What have you found for these years?

2012-09-12

Save myself from bundler

It always bothers me that bundler's user configuration has different semantics
than project configuration. By user configuration, I mean the file located at:
~/.bundle/config. By project configuration, I mean the file located at:
PROJECT_ROOT/.bundle/config.

(well, it also bothers me a lot that sometimes it's called bundler,
and sometimes it's called bundle)

The difference is that project configuration would respect ruby_scope (in
bundler's term), while user configuration would not. This troubles me a lot.
If it's the reversed way, then I guess I can accept the inconsistency, since
I can just forget about project configuration, and setup user configuration
once and for all.

The problem is that bundler won't respect ~/.gemrc, so it ignores my --user option:

gem: --user --env-shebang --no-rdoc --no-ri
It would always try to install gems to the system. No please, don't ask me
to change GEM_PATH or GEM_HOME, otherwise I would be messing up with
other rubies as well (and ENV). I just want that simple --user option....

I guess I might be the only one who is using user gems. By user gems, I mean
I install all my gems into ~/.gem/ruby/1.9.1 and ~/.gem/jruby/1.9 and
~/.gem/rbx/1.9. That's exactly what --user would do. I don't install gems in
my system, *at all*, and I don't use RVM, *at all*.
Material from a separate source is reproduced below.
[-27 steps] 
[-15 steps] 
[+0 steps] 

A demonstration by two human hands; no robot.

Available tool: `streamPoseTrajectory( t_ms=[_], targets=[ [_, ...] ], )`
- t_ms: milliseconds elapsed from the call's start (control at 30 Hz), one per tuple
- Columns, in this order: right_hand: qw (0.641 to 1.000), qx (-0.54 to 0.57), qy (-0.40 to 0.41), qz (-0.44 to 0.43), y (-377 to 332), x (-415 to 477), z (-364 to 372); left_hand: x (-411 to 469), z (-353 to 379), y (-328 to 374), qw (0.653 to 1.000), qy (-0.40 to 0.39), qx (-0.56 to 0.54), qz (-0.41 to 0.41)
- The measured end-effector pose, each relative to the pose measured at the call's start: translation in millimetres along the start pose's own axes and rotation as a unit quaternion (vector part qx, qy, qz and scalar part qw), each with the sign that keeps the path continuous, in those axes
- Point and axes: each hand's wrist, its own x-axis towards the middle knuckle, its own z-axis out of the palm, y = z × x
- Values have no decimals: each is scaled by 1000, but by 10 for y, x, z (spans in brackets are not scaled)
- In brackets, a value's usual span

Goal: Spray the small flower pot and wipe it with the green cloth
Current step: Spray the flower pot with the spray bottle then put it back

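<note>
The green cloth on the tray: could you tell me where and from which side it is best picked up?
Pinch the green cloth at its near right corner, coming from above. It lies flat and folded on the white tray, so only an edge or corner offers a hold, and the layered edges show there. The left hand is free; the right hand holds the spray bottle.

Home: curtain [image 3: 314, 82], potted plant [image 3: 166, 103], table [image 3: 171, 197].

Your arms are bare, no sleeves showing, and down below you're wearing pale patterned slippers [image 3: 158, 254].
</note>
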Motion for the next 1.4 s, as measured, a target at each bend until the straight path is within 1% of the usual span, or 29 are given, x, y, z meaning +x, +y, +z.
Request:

So I must have a config to tell bundler to install to the right place. This raises
another issue, I need it to respect ruby_scope. But only project configuration
would respect ruby_scope, not the one resides in ~/.bundle/config. If you're
copying project config to user config, or the other way around, you might be
installing to unexpected place.

I ended up with setting my ~/.bundle/config to point to /tmp because it just
didn't work at all, and whenever I restarted my computer, the wrongly installed
stuff would be cleaned up. Whenever I realize that it's installing to a wrong
place, then I would frustratedly copy my last working project config to the newly
created project. This is causing more troubles when `rails new` would try to
run `bundle install`...... a chain of shits.

I couldn't stand anymore, digging into the source, sending this pull request.
lib/bundler/settings.rb: Always respect Bundler.ruby_scope
Well, I am not too optimistic if they would merge it, since apparently the
inconsistency is designed for, not really a bug. I did see there are some
tests which would make sure this inconsistency won't break...

That's why my pull request didn't pass Travis' verification. I am not going
to fix it because they might not like the consistency I am looking for,
and I don't want to waste my time fixing something which would never
going to be merged. I would definitely be glad to fix it if they promise to
fix this inconsistency.

At last, I decided to save myself, by patching bundler on my own computers.
So here's the exact monkey patch. bundler/monkey.rb
Whenever I run `bundle`, it would first try to load the monkey patch.
This is enough for my Mac, but I need another patch for my Linux,
I am not sure why. Whenever someone does require 'bundler/setup',
it would also first grab the monkey first. This is needed for my Linux.
Then I set RUBYOPT=-I~/.config/bundler in my ~/.bash_profile for my Linux.

Perfect, now everything works as expected.
Oh, it's only perfect if I don't have to look into it again, in the future.

I am not very optimistic about this either.